O artista plástico dissidente Ai Weiwei, libertado a 22 de Junho pelas autoridades chinesas, quebrou o silêncio e denunciou, através de Twitter, alegadas detenções ilegais e torturas de amigos.
Ai Weiwei não publicava comentários no Twitter, censurado na China, desde o dia 3 de Abril, data da sua detenção, e acordara com as autoridades chinesas, após a sua libertação, a 22 de Junho, que não abandonaria Pequim nem divulgaria opiniões através da Internet.
No entanto, o artista denunciou no Twitter detenções de amigos que considera ilegais, como o desenhador Liu Zhenggang, o jornalista Wen Tao e o seu primo e motorista Zhang Jinsong, referindo que as detenções lhes causaram "grandes danos mentais e físicos devido à tortura".

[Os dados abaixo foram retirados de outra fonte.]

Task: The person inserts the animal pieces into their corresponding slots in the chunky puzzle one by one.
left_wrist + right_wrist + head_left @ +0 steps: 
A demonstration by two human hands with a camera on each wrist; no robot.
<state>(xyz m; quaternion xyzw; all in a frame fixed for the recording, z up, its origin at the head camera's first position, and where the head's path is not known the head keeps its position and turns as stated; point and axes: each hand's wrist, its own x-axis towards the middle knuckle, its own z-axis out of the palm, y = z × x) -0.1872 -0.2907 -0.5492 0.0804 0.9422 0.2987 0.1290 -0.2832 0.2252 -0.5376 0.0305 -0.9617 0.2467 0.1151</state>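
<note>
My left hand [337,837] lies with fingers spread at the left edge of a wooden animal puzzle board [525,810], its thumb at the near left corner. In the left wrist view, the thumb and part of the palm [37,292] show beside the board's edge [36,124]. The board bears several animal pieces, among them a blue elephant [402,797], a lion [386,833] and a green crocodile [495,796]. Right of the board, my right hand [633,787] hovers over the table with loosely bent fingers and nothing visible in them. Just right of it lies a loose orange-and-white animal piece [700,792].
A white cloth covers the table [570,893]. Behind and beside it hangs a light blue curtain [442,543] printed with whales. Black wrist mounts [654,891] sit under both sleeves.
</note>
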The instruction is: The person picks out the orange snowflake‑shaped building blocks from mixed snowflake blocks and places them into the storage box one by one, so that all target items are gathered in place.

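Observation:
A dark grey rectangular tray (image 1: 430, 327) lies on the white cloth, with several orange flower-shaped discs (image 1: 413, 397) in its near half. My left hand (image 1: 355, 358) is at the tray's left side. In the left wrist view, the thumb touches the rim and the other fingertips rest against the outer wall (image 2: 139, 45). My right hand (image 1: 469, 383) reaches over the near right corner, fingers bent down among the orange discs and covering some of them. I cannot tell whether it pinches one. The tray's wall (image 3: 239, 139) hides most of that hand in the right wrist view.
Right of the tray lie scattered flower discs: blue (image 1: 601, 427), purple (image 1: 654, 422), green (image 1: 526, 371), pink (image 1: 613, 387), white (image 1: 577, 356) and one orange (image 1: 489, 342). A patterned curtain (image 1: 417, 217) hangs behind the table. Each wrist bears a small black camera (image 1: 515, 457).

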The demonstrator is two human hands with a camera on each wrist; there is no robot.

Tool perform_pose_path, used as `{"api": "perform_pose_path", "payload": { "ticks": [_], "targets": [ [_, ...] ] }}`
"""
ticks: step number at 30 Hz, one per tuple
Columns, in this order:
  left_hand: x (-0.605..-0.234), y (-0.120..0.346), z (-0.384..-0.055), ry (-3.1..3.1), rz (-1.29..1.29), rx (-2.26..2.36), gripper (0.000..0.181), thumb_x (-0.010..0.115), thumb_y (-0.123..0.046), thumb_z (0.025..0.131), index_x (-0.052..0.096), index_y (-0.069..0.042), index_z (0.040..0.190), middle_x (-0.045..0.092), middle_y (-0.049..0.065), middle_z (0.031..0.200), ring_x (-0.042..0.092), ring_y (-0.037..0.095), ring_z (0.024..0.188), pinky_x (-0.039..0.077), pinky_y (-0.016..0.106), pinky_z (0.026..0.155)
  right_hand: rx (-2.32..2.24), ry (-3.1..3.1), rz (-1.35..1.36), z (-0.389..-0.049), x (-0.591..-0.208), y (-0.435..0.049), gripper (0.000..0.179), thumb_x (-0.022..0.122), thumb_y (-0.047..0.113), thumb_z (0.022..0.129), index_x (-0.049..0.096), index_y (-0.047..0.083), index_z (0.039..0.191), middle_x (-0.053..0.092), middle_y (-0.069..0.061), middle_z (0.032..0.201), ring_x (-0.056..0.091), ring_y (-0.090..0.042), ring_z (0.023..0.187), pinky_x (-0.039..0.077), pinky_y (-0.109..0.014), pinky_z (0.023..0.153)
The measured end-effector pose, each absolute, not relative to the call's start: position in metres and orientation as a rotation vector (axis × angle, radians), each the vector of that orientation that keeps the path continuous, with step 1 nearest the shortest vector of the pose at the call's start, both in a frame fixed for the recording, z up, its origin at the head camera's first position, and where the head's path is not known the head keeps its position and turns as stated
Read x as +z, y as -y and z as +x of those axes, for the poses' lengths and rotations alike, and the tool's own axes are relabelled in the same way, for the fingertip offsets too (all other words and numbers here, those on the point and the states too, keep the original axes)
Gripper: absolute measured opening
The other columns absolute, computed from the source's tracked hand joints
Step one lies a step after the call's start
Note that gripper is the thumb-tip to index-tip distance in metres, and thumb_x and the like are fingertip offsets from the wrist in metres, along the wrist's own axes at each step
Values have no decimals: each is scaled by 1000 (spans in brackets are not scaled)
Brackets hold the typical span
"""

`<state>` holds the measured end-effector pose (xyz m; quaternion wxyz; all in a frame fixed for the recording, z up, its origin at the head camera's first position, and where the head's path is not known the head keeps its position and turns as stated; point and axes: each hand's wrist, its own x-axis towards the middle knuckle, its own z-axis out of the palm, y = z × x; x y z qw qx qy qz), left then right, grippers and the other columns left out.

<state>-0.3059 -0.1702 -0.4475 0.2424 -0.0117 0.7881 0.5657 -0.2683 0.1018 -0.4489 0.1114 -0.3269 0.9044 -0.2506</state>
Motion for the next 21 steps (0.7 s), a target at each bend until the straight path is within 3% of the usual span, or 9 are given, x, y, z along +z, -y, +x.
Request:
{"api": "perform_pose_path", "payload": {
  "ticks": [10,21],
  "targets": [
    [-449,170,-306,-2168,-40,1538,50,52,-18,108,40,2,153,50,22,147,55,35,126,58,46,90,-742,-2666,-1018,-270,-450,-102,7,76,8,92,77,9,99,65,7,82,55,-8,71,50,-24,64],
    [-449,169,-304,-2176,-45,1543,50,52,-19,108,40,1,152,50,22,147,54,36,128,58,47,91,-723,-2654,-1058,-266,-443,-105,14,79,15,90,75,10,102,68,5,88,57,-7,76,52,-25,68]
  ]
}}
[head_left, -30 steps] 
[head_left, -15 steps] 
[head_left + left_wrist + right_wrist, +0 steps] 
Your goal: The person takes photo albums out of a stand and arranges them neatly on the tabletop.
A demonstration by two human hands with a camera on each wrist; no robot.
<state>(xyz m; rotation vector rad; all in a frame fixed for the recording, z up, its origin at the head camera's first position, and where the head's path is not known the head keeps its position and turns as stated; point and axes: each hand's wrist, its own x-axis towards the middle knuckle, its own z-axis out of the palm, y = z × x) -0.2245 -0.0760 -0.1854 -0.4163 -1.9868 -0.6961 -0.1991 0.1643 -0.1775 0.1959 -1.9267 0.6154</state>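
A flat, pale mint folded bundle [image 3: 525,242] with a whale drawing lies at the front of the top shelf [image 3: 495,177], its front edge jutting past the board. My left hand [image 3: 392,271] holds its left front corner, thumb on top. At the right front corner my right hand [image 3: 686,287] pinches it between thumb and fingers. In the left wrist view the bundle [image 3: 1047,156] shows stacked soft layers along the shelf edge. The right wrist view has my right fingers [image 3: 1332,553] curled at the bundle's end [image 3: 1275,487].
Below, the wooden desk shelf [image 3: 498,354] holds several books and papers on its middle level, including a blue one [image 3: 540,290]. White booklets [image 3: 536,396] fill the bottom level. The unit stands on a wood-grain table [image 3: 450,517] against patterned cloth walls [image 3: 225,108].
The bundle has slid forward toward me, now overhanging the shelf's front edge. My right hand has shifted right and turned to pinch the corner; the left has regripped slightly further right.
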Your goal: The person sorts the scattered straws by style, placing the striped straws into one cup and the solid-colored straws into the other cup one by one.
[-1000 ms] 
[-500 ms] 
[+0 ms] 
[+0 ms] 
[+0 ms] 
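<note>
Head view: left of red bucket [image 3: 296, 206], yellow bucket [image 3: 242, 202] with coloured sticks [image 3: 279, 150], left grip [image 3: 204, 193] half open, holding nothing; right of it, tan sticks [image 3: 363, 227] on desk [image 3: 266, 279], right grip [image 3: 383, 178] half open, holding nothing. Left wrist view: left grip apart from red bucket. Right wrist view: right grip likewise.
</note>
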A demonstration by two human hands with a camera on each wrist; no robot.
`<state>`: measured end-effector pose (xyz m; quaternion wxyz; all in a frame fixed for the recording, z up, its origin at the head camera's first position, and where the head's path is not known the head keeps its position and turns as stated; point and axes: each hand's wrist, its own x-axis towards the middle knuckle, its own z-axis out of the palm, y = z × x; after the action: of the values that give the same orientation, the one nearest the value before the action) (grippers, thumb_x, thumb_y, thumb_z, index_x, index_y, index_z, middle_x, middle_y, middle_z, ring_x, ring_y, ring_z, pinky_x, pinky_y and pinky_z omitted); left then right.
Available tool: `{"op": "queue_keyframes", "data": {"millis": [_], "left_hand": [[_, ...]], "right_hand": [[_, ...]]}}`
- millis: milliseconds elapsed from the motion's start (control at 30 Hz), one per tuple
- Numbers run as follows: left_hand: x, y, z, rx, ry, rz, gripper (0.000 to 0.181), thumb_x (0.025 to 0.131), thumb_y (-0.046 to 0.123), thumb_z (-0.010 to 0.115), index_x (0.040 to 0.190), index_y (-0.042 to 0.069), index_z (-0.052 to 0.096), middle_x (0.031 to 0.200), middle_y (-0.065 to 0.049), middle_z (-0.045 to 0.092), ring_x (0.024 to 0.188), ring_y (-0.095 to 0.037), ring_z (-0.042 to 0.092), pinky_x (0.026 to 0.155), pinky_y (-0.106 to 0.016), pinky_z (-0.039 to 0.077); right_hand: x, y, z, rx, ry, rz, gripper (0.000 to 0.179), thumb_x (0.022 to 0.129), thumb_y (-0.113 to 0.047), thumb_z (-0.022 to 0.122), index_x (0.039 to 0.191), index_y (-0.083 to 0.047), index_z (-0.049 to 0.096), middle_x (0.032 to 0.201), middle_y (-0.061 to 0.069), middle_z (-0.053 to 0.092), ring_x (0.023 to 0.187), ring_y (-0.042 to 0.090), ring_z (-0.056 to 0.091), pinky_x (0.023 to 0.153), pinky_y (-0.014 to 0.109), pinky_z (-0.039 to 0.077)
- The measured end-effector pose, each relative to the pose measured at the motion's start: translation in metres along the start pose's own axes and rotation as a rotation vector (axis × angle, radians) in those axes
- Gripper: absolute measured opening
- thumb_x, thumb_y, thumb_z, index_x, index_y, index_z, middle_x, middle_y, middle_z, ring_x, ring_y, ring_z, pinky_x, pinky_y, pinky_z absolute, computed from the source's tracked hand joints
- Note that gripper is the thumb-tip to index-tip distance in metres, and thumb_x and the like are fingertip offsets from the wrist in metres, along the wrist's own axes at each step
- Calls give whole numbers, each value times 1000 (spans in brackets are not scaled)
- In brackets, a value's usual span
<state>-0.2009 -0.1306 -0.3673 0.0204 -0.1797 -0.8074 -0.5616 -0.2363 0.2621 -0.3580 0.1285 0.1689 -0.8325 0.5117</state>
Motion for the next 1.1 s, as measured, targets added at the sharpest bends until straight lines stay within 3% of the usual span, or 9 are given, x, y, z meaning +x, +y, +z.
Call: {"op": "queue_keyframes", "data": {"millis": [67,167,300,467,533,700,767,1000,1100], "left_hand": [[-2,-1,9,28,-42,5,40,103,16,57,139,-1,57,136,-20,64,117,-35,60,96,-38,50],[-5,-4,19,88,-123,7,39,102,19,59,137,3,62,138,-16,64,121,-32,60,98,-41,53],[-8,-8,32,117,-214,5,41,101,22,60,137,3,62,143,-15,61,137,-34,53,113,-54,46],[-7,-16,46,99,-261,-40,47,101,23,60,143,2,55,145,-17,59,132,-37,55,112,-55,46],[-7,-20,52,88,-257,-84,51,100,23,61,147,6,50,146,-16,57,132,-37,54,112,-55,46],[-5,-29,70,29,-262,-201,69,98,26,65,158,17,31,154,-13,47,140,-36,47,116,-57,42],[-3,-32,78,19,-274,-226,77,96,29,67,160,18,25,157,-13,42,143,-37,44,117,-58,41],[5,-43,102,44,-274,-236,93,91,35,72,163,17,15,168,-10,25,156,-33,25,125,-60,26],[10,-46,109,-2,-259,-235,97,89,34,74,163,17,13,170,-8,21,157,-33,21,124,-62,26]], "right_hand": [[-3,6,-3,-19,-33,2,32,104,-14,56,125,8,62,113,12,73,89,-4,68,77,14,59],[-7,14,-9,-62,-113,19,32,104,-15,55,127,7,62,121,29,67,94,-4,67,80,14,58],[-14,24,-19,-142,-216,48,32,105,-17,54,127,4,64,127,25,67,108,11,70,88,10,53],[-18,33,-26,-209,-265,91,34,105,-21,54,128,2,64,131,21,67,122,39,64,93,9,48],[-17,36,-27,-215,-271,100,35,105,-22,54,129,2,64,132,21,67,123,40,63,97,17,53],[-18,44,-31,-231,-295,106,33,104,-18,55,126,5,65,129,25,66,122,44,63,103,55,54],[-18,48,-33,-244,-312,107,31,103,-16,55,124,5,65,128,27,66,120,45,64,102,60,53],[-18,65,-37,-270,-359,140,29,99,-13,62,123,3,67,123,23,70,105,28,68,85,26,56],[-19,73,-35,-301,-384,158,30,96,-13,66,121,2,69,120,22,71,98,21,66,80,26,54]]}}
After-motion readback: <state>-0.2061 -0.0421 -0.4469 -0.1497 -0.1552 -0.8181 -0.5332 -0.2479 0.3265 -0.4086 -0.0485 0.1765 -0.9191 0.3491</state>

No caso de Liu Zhenggang, Ai Weiwei diz ainda que "sofreu um ataque cardíaco e esteve quase morto" na prisão.
O artista abriu, há algumas semanas, uma nova conta na rede social Google+, também censurada na China, e retomou no sábado a sua actividade no Twitter, mas apenas para publicar comentários em relação à sua perda de peso, fruto de 80 dias de cativeiro, e para publicar algumas fotografias.
O artista plástico havia sido detido e acusado de evasão fiscal numa empresa em nome da sua ex-mulher Lu Qing e deu conta, após a sua libertação, que se encontrava bem, mas que não podia falar com jornalistas. 
Em Julho, a Universidade de Belas Artes de Berlim ofereceu a Ai Weiwei um lugar como professor convidado, o qual, segundo a Amnistia Internacional, agradou ao artista. Porém, terá de permanecer um ano em Pequim para cumprir o acordo que estabeleceu com as autoridades chinesas.